I can, happily, quash general anxious negative outcome thoughts (i.e. fixation
on a specific negative thought) - but just having to go through them all, even
once, as part of the human path-finding algorithm still takes its toll.

Ultimately the benefit, in terms of having Seldon-esque pre-sight on many
matters (although I don't hesitate to admit that I do get things wrong, as the
imp of the perverse likes to roll the dice from time to time), outweighs the
toll - although I do, from time to time, worry that I will end up in a
straightjacket.

------
rectangletangle
Although interesting, this isn't particularity surprising (at least not to
me). Mood disorders have a high correlation with atypical brain morphology.
This is due to the fact that abnormal brains often result in abnormal
temperament. Although correlation doesn't always imply causation, in this
particular case it probably does.
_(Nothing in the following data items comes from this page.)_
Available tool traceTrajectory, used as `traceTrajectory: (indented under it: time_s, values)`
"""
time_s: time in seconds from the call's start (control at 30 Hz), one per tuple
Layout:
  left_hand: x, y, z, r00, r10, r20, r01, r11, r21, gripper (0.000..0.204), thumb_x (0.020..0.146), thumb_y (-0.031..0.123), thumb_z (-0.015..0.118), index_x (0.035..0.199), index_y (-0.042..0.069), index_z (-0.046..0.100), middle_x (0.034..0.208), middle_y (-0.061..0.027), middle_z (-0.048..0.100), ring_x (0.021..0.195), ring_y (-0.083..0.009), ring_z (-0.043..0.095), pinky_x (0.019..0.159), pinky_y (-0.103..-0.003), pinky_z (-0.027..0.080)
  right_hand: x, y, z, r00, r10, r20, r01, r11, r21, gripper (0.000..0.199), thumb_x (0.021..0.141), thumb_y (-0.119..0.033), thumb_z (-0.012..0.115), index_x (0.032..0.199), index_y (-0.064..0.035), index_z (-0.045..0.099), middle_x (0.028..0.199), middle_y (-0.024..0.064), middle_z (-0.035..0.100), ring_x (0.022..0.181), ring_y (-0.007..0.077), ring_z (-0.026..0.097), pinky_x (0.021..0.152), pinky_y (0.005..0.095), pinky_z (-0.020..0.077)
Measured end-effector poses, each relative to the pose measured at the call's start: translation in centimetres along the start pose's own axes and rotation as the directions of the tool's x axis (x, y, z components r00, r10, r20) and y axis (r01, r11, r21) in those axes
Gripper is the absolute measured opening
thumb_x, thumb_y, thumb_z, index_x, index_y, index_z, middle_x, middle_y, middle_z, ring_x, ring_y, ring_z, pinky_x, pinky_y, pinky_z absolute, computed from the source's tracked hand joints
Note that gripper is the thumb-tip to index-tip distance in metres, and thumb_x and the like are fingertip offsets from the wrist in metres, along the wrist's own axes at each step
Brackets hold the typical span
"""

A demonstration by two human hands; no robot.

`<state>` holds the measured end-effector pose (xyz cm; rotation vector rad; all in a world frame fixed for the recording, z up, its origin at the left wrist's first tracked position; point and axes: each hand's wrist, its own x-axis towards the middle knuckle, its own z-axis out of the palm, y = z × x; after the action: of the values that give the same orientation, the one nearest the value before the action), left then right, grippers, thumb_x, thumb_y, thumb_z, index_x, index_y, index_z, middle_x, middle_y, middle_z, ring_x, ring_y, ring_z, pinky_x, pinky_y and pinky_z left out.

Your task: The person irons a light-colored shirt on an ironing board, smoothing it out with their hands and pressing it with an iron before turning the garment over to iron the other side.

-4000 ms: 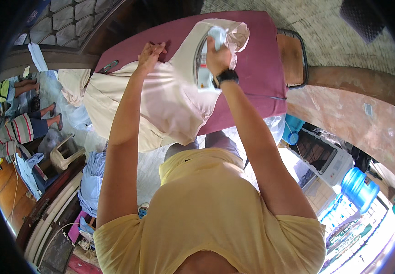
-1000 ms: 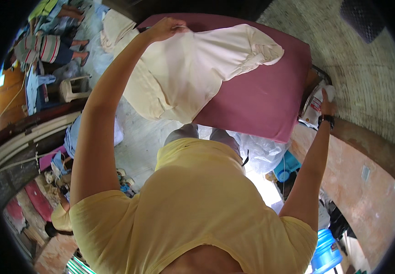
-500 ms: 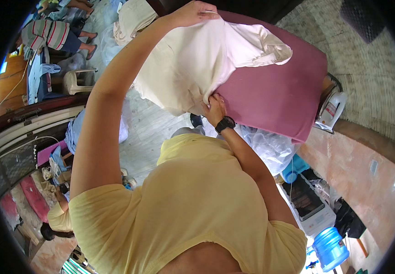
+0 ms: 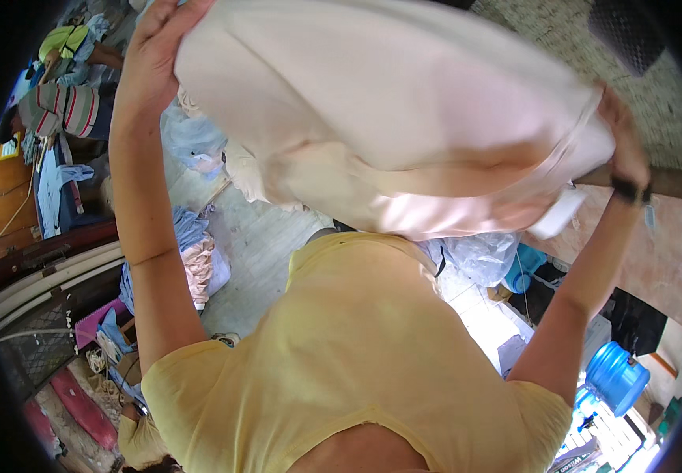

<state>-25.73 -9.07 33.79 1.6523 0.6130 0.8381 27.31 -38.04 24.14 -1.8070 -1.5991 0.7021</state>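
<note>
A cream shirt [image 4: 404,102] is stretched wide in the air between my two hands, slightly blurred by motion. At the upper left my left hand [image 4: 163,43] grips one end of the cloth. My right hand [image 4: 625,138], with a black watch at its wrist, is closed on the opposite edge at the far right. Most of the fingers of that hand are smeared or behind the fabric. Behind the raised shirt, the maroon padded board and the iron are hidden.
Clear plastic [image 4: 483,256] lies below the shirt's right part. Folded clothes [image 4: 191,256] are piled at left, near a bag of pale blue plastic [image 4: 191,142]. A blue water jug [image 4: 617,378] stands at lower right. A person in a striped shirt [image 4: 69,106] is at upper left.
The shirt has come up off the maroon board and is spread out. My left hand has moved left, my right hand far to the right and up. The view has shifted too.
</note>
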Motion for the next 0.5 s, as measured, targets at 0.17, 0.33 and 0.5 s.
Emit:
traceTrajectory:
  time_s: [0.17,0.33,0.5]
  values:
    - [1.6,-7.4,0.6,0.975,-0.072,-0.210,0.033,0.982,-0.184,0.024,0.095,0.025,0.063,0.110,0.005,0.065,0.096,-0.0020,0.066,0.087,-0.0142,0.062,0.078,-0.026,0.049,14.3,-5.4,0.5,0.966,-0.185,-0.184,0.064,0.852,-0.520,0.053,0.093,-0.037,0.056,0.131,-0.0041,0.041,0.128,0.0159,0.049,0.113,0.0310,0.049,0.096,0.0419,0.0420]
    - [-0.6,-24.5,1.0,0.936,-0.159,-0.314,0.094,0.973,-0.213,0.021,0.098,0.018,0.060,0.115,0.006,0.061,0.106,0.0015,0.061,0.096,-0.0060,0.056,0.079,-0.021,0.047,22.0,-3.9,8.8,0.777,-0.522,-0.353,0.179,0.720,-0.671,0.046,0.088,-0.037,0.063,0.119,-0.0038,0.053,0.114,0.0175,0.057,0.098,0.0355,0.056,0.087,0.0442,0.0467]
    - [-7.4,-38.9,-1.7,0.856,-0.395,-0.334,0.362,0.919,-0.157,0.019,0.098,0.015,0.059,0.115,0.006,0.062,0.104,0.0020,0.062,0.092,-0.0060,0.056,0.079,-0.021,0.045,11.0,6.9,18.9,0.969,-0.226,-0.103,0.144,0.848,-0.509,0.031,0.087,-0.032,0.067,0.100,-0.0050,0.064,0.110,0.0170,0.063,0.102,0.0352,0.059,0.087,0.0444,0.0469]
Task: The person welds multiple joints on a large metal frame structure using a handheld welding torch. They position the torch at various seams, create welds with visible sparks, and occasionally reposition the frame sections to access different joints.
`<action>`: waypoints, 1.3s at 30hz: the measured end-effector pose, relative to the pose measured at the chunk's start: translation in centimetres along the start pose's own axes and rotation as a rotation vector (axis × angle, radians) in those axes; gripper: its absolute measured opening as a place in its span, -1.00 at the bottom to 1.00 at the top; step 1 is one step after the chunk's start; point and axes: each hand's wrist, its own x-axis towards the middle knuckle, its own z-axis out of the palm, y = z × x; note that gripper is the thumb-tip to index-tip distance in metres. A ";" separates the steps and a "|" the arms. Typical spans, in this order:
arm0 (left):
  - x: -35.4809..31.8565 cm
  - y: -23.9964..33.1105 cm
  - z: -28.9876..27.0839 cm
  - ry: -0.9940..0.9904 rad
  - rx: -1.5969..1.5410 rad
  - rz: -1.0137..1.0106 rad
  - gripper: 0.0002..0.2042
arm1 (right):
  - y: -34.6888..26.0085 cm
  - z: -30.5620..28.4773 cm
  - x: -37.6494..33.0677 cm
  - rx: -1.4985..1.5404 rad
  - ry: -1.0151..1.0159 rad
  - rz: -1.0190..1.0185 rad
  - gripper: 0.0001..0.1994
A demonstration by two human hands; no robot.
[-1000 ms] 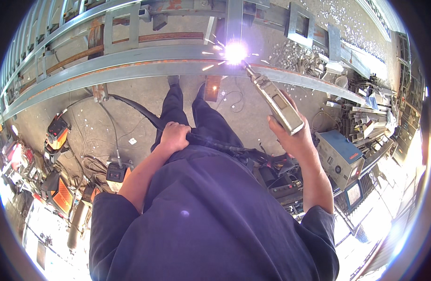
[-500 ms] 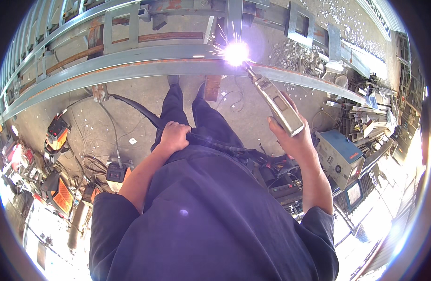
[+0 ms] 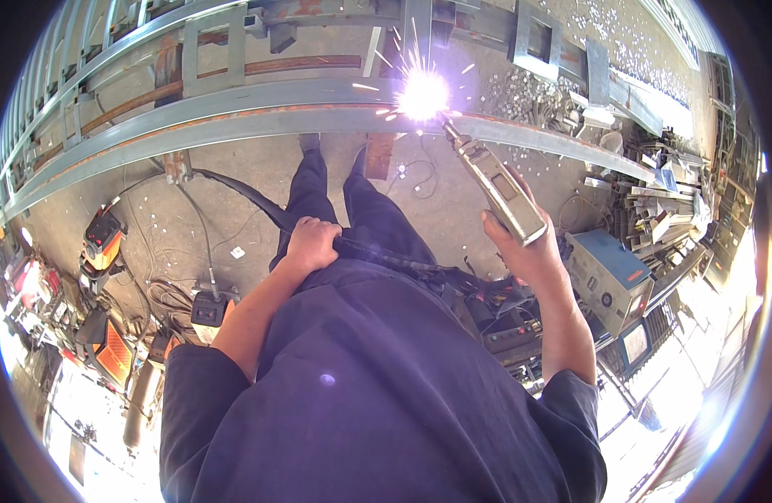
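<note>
My right hand (image 3: 527, 239) is wrapped round a boxy metallic welding gun (image 3: 505, 191), its nozzle pointing away from me. At the tip, a blinding white-violet glare with flying sparks hides the spot it meets on the long grey steel beam (image 3: 277, 109). Close to my waist, my left hand (image 3: 313, 243) is closed around a thick black cable (image 3: 245, 191). That cable comes from the left, near a rusty post, and continues across my body toward the right.
Steel frames with square openings (image 3: 537, 42) lie beyond the beam. Metal offcuts (image 3: 654, 205) are piled at right, by a blue-topped machine box (image 3: 610, 272). On the left stand orange-and-black machines (image 3: 107, 239) among loose cables. A rusty block (image 3: 380, 157) is near my feet.
The sparks spread differently, and the glare looks slightly larger. The welding gun has barely shifted; my left hand stays in place on the cable.
</note>
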 end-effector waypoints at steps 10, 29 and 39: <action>-0.2 -0.9 0.9 0.043 -0.002 0.032 -0.74 | 1.9 -0.4 -0.9 0.150 0.062 -0.072 -0.31; -0.8 -1.7 0.0 0.002 0.020 0.015 -0.73 | 0.3 1.5 1.5 0.085 0.047 -0.212 -0.30; -0.5 -1.7 -0.2 -0.015 0.012 0.004 -0.73 | -1.4 1.5 1.4 0.019 0.052 -0.190 -0.40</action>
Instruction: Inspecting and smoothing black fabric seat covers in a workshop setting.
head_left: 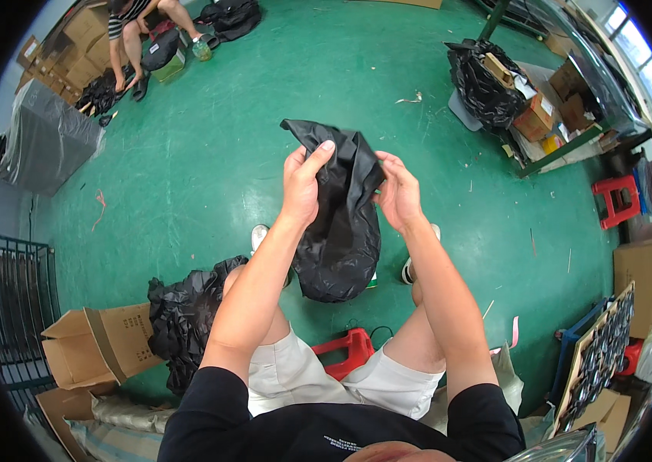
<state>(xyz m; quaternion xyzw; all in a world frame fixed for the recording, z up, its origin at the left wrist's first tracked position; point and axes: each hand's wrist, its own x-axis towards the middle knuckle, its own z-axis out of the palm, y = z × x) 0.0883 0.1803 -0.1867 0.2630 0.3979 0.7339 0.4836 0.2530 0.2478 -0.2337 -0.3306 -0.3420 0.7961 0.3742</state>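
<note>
In the head view, the black bag (pixel 337 254) hangs between the person's knees, its rounded lower end in front of the red stool (pixel 353 350). The left hand (pixel 302 185) pinches the upper left edge, thumb flat on top, other fingers mostly behind the material. The right hand (pixel 401 194) sits at the right edge, fingers half curled; whether they grip or merely touch, I cannot tell. Good handling here calls for a firm left pinch, light right fingers easing the folds flat, and even tension, since thin-looking material could crease or slip.
</note>
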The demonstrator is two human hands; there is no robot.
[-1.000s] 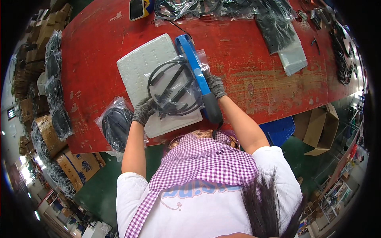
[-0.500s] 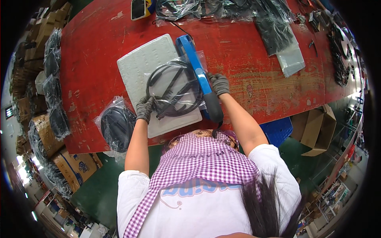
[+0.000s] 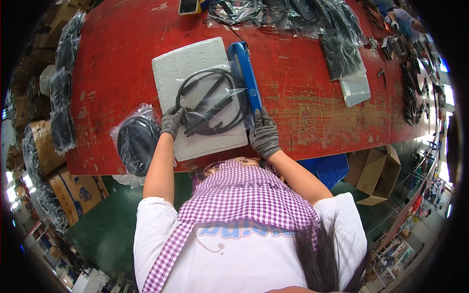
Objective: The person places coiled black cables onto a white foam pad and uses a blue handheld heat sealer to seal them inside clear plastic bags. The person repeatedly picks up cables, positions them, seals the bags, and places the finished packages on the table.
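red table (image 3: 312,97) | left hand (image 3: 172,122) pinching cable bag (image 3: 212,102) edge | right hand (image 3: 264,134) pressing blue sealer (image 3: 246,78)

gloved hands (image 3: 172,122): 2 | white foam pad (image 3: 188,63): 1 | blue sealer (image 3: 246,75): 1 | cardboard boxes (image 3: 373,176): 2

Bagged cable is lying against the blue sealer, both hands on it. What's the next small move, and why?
Probably press the blue sealer arm down. The right hand already rests on its near end, the clear bag with the coiled black cable has its edge at the arm, and the left hand pins the bag's other side on the white foam pad.
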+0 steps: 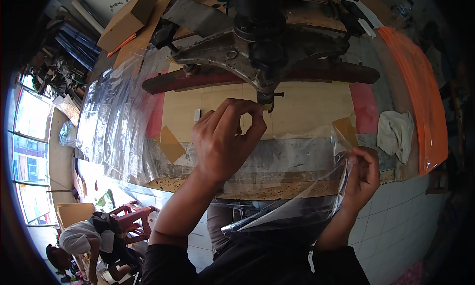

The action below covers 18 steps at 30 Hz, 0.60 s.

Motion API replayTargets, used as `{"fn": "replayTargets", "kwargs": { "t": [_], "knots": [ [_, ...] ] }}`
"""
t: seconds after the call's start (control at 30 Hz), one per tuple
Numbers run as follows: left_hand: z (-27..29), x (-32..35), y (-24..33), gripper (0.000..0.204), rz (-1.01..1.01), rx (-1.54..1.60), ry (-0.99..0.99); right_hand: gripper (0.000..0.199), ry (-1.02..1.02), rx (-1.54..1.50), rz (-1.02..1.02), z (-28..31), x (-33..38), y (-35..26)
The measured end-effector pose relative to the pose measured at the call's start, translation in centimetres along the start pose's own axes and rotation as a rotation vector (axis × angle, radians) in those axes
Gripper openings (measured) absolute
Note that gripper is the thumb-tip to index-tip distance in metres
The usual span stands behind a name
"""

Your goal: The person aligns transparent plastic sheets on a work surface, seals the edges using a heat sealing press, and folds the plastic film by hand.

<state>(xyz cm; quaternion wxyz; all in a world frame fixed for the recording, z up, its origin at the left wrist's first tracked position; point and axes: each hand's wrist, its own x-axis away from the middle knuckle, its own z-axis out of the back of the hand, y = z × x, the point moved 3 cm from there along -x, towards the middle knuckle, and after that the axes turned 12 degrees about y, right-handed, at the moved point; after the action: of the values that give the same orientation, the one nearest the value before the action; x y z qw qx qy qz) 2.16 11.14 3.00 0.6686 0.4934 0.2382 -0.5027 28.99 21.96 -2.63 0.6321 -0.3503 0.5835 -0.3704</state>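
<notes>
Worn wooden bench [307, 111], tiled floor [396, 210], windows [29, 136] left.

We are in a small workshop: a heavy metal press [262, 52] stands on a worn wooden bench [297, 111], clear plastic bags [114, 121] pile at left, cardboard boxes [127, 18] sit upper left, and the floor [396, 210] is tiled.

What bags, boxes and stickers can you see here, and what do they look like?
Clear plastic bag: held by the right hand, thin and see-through.
Stack of clear bags: left on the bench, shiny and crinkled.
Cardboard box: top left, long and brown.
Orange plastic sheet: right edge, long and bright.
No stickers or screens show.
</notes>
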Motion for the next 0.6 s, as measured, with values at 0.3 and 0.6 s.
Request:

Most individuals affected by these
conditions likely express phenotypes on the edges of the bell curve (not
necessarily just regarding intelligence).

------
hyp0
> “Half of the human beings in history are women,” she noted, “but we have had
> so few recognized for their genius".

There's an interesting view that while men aren't "better" than women, they
are more distributed. That is, the distribution graph of talent (or any
quality) is flatter for men than for women. So, you have more men at the
extremes than women: more tall more, more short men; more geniuses; more
idiots; etc.

There's a fascinating argument for this observation: women have two X
chromosomes, while men only have one. The presence of a second X chromosome
has different effects depending on the gene, but often acts as a backup or an
averaging.

So, if there's some new gene going around that has wonderful properies, men
get the full dose of it, women only get half. If the new gene has terrible
properties or just doesn't work properly, men suffer the full blast, but women
only get a half-blast (or, the other X completely compensates).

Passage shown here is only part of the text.